__What the task asks__. Repeat exactly, please, the opening lines of the data below, through and including the line where "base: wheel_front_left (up" sits.

__Recorded data__.

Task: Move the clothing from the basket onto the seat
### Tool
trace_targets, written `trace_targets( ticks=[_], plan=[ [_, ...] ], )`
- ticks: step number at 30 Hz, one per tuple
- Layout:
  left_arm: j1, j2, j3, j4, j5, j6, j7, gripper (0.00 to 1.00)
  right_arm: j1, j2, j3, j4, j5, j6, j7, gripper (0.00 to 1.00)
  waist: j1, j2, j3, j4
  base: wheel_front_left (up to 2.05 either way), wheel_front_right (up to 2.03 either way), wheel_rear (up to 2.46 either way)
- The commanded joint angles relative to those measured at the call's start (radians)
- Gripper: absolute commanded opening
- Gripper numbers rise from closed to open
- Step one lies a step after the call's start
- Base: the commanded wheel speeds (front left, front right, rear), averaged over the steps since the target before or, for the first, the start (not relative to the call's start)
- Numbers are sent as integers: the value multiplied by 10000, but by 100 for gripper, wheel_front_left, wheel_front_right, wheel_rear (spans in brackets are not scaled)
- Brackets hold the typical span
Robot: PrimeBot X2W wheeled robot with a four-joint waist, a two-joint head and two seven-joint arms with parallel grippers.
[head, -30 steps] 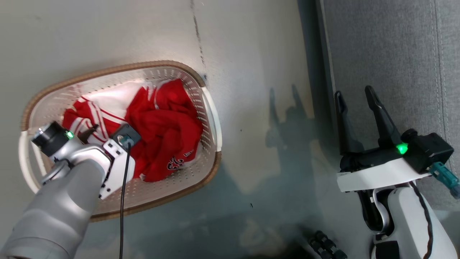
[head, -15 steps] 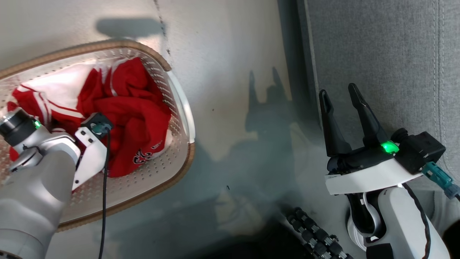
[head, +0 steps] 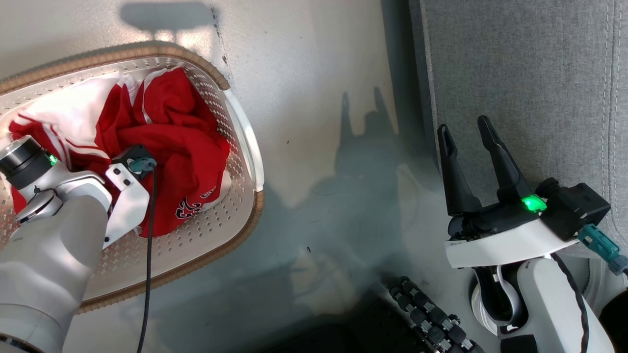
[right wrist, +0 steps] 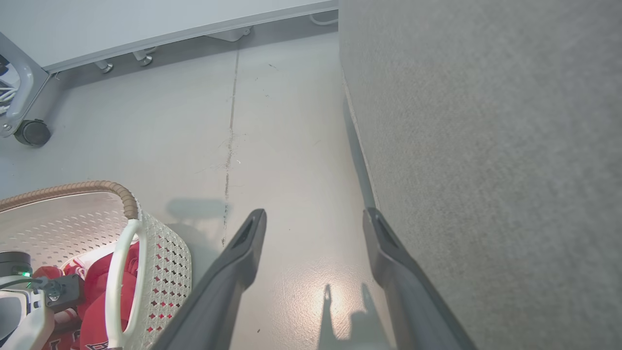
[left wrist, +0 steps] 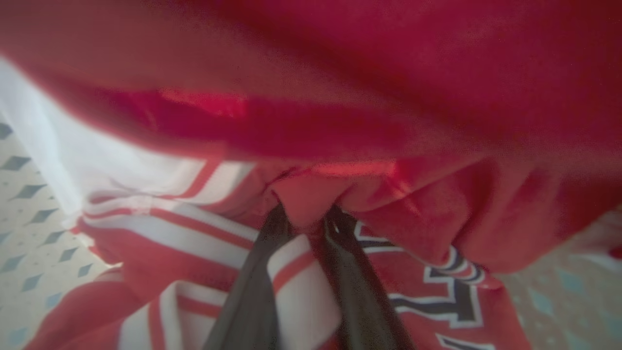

__Solution for this problem__.
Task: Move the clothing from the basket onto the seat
### Tool
trace_targets, written `trace_targets( ticks=[_], plan=[ [_, ...] ], )`
- ticks: step number at 30 Hz, one per tuple
- Layout:
  left_arm: j1, j2, j3, j4, j5, j6, j7, gripper (0.00 to 1.00)
  right_arm: j1, j2, j3, j4, j5, j6, j7, gripper (0.00 to 1.00)
  waist: j1, j2, j3, j4
  base: wheel_front_left (up to 2.05 either way), wheel_front_right (up to 2.03 either way), wheel_rear (up to 2.46 either way)

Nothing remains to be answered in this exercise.